Foi uma daquelas alegrias plenas, desejada e perseguida ao longo de 38 anos na Cinemateca Nacional, mas sempre inalcançada. E eis que me cai nas mãos, incha as órbitas, inunda e pacifica a minha sede de descoberta. Falo do documentário alargado --- “COLONIA E VILÕES” --- rodado na Madeira nos anos 76-77 do século passado, no verão febril e no outono aceso do pós-25 de Abril. Devo, aliás todos devemos, esta dádiva ao talentoso artista dramático, o madeirense Élvio Camacho e à distinta professora Isabel Cardoso, que veicularam, através do face, para milhares de “espectadores” de dentro e fora da Madeira, um preciosíssimo testemunho histórico de uma época em que neste arquipélago, “cantinho do céu”, os incendiários e bombistas do movimento independentista “Flama” gozavam do estranho proteccionismo de salazaristas encapuzados, prontos a tomar o poder e destruir à nascença a libertação oferecida ao Povo pela Revolução dos Cravos. Juntou-se, nesta insaciável fagia, devoradora sem escrúpulos ---- calculem--- a hierarquia católica diocesana, personificada na figura de um bispo lisboeta, colocado no Funchal em vésperas da vitória da democracia.
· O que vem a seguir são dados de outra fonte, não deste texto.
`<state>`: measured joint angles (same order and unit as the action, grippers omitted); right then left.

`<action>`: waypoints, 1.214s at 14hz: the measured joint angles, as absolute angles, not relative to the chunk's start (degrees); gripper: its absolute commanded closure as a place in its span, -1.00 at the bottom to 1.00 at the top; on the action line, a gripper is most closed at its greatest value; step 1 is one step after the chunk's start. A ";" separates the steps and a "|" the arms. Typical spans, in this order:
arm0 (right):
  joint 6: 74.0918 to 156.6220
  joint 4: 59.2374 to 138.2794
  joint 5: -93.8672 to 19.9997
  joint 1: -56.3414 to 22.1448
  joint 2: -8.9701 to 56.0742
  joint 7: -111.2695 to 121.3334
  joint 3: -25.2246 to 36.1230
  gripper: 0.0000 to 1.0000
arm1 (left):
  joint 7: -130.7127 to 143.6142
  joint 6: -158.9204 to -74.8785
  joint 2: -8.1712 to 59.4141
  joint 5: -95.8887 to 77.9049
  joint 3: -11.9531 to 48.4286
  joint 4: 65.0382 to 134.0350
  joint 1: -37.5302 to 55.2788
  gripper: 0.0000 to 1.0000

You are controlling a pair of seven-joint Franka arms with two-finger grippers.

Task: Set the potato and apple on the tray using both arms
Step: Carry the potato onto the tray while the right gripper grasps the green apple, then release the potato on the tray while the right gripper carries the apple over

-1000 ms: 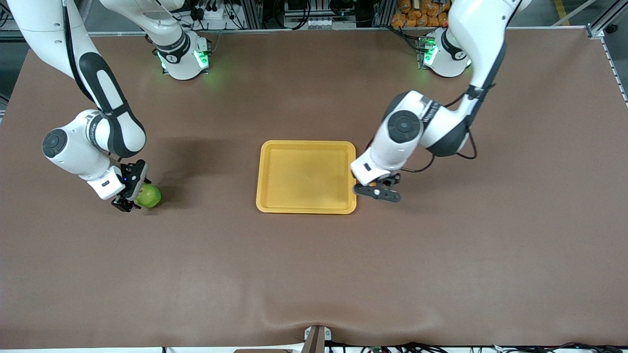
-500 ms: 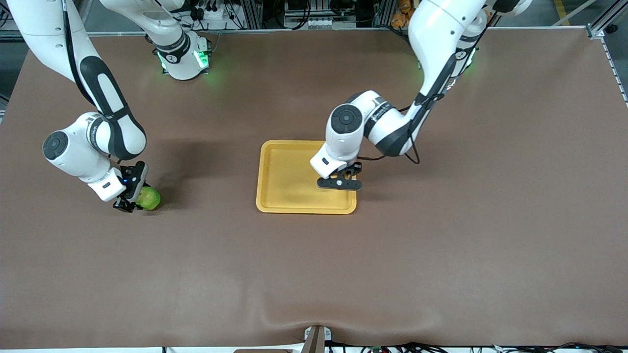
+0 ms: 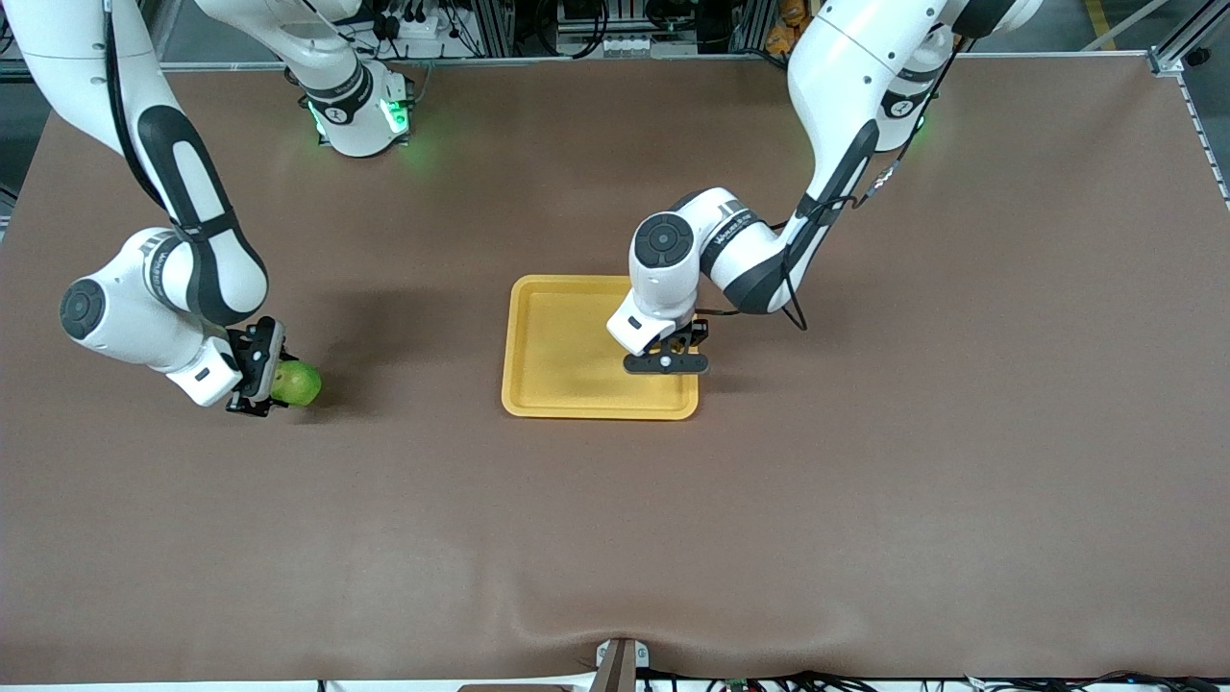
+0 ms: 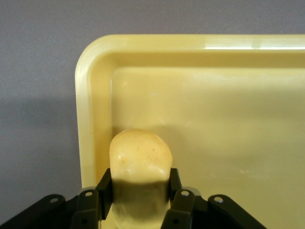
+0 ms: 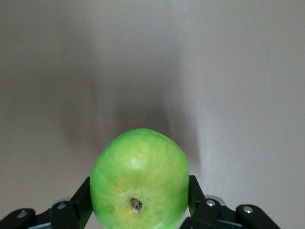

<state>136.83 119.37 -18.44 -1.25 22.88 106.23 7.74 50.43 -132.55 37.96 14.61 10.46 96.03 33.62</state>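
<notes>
Apple [image 3: 298,383] sits at the right arm's end of the surface [image 3: 865,500], well apart from the tray [image 3: 538,404]. Right hand [image 3: 261,380] is clamped on it, fingers [image 5: 198,202] pressing both sides; stem dimple faces the right wrist camera. Can't tell whether the apple is lifted or touching the surface.

Tray is mid-surface, yellow, raised rim, rounded corners.

Potato [image 4: 140,167] is held in the left hand [image 3: 667,363], fingers [image 4: 177,198] closed on its sides, blunt end sticking out. Left hand hangs over the tray, over the part toward the left arm's end, near one corner of the rim. Potato not yet resting on the tray floor as far as the wrist view shows.
</notes>
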 measured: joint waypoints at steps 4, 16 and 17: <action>131.76 114.97 -18.91 -4.23 21.23 108.08 7.31 1.00 | 50.43 -132.48 38.64 14.92 10.43 95.98 33.61 0.52; 141.56 120.71 -19.07 -26.86 16.41 83.79 6.90 1.00 | 50.59 -120.51 36.28 14.92 10.28 88.22 31.65 -1.00; 144.79 122.46 -19.08 -29.43 16.42 80.88 6.87 1.00 | 50.59 -118.28 34.80 14.46 10.31 87.36 30.74 -1.00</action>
<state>144.79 122.46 -19.08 -29.43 16.42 80.88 6.87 50.59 -118.28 34.80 14.46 10.31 87.36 30.74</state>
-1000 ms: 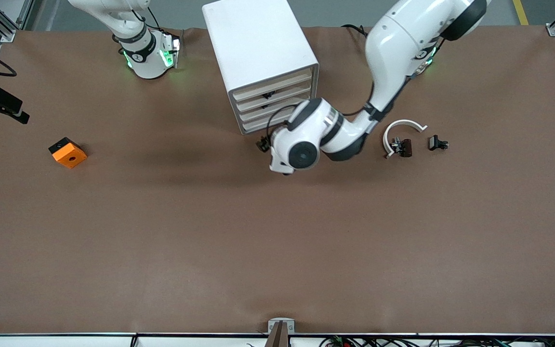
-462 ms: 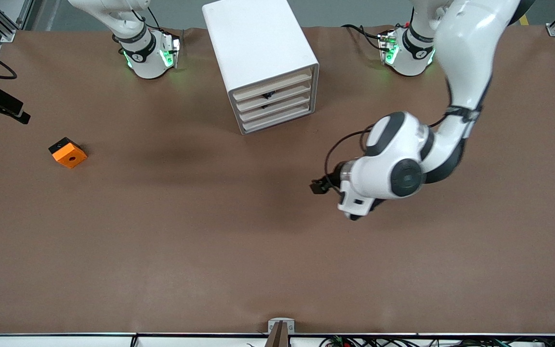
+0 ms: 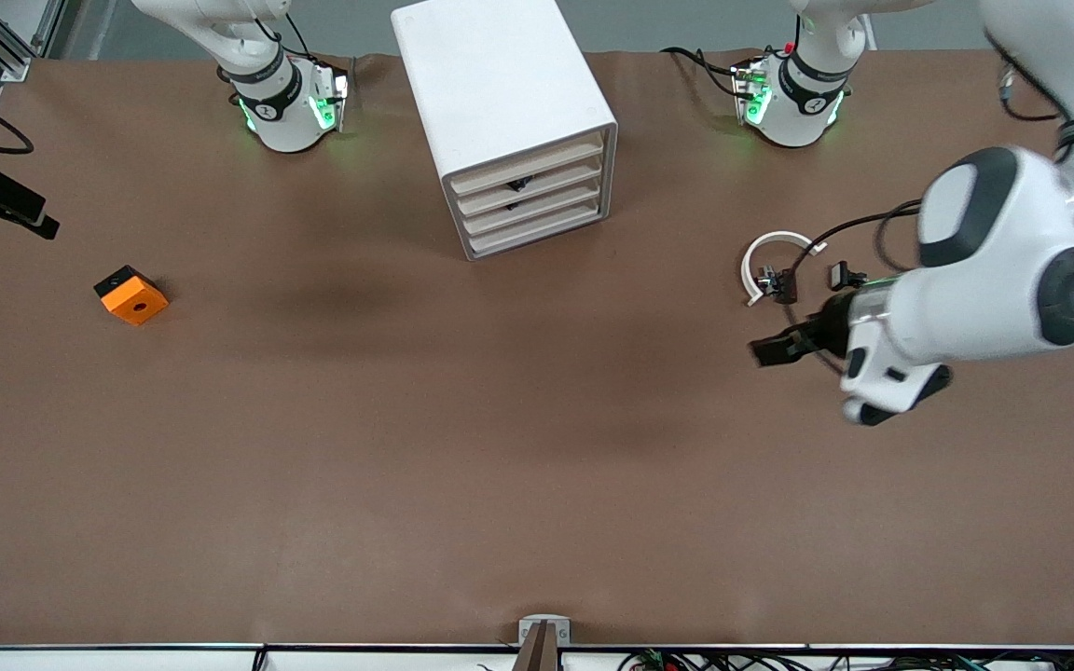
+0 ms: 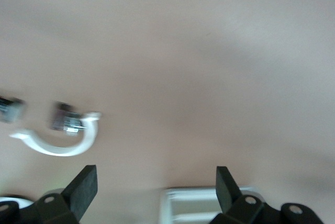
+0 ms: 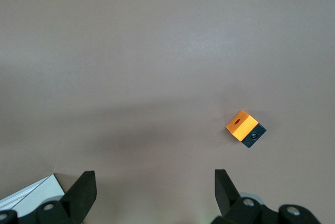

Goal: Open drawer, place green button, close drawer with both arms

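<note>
Only the front view shows the white cabinet (image 3: 507, 121) at top centre, its four drawers shut; the button cannot be made out. The left gripper (image 3: 773, 351), jaws spread and empty, hangs over bare surface (image 3: 462, 447) at mid-right, just below a white curved piece (image 3: 761, 261) and black clips (image 3: 846, 276). The right gripper (image 5: 152, 190), seen only in its wrist view, is spread above the orange block (image 5: 243, 126)

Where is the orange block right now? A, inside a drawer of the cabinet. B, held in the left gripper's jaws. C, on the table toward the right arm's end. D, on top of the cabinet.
C: the orange block lies alone on the table toward the right arm's end, apart from the cabinet.
</note>
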You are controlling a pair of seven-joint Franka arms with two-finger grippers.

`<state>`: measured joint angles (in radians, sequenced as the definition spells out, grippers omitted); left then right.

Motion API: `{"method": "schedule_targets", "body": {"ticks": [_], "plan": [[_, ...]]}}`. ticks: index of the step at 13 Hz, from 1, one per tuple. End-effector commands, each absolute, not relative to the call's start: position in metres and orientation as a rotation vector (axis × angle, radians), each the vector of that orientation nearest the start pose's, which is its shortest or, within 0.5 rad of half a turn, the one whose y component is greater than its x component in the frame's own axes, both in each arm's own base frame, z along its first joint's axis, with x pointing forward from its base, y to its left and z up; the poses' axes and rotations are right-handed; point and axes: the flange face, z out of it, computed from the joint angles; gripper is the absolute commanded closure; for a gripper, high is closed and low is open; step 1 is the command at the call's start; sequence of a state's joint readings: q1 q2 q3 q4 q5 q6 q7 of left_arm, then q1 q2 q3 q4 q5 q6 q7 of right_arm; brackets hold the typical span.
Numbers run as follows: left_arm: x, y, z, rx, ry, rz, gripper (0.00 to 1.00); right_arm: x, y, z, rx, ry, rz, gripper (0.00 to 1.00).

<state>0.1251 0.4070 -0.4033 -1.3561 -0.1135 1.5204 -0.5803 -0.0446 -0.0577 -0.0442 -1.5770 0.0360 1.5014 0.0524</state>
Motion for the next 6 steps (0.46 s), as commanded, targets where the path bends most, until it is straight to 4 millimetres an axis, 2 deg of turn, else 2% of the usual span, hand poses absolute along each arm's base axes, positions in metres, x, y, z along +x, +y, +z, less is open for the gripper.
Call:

O filme tem por protagonistas os caseiros, depreciativamente catalogados de “vilões”, vítimas até então do leonino contrato da colonia, cuja vida bem se podia comparar aos servos da gleba de outras eras. São eles que fazem os depoimentos, páginas vivas do seu dia-a-dia, dobrados sobre as terras de um senhorio que as chamou suas desde tempos imemoriais, não só em Machico, mas na Ponta Delgada, São Vicente, Faial, Ponta do Sol, São Martinho e muitas outras freguesias rurais. Usos e costumes ancestrais, passos de dança campestre, festas religiosas tradicionais, misturadas aos dramas e dores que os camponeses curtiam, “gemendo e chorando” nos alcantilados do vale de Machico.
Co-protagonista é também, por impressivo contraste, o prelado Francisco Santana, o tal a quem o PSD/M deve toda a paternidade, a partir do momento em que, como já mostrei noutro lugar, faz a mais profana entrega da direcção do Jornal da diocese àquele que colocaria, depois, no pódio da governação regional para quase 40 anos de repressão. O papel deprimente do bispo no ataque aos cultores da democracia vem sobejamente demonstrado no abuso tremendo que, de mitra e báculo empunhado, contra eles bradava desde o altar as mais horrendas calúnias. À minha pessoa, coube a macieza do epíteto de “Judas que tendes entre vós” e, ainda, de autor do “catecismo do ódio”, em referência às lições extraídas da Bíblia sobre Moisés, Isaías, Amós, Jesus Cristo, como libertadores do Povo do seu tempo, lições essas policopiadas a “stencil” e encadernadas com uma fitinha artesanal sob o título “Deus no meio do seu Povo”.
O valioso documentário abalou os poderes regionais. Não se sabe como, desapareceu por completo. Quantos anos subi e desci a “Barata Salgueiro”, em Lisboa, a ver se lobrigava alguma luz sobre a ilegível película, da qual, segundo me informavam na Cinemateca Nacional, só possuíam o “negativo”. Tudo em vão. Por aqui calculam os meus amigos a intraduzível explosão de alegria quando revejo os nomes do realizador Leonel de Brito e do chefe de fotografia Elso Roque. Conheci-o, o Elso, em 1964-65, no Porto Santo, como assistente de imagem do famoso Jean Rabier, aquando da rodagem da longa metragem “Ilhas Encantadas”, uma produção luso-francesa dirigida por Calos Villardebó, com a participação de Amália Rodrigues e Pierre Clémenti. Belos tempos!
Voltando ao tema, aconselho e recomendo o visionamento da película (ela está no Facebook da Ribeira Seca) dado que estamos perante um dicionário vivo de uma época em que os ofendidos e humilhados pelo poder esmagador não tinham a mínima hipótese de defender-se na comunicação social madeirense. E se uma gravura vale mais que mil palavras, este “COLONIA E VILÕES; vale como uma biblioteca.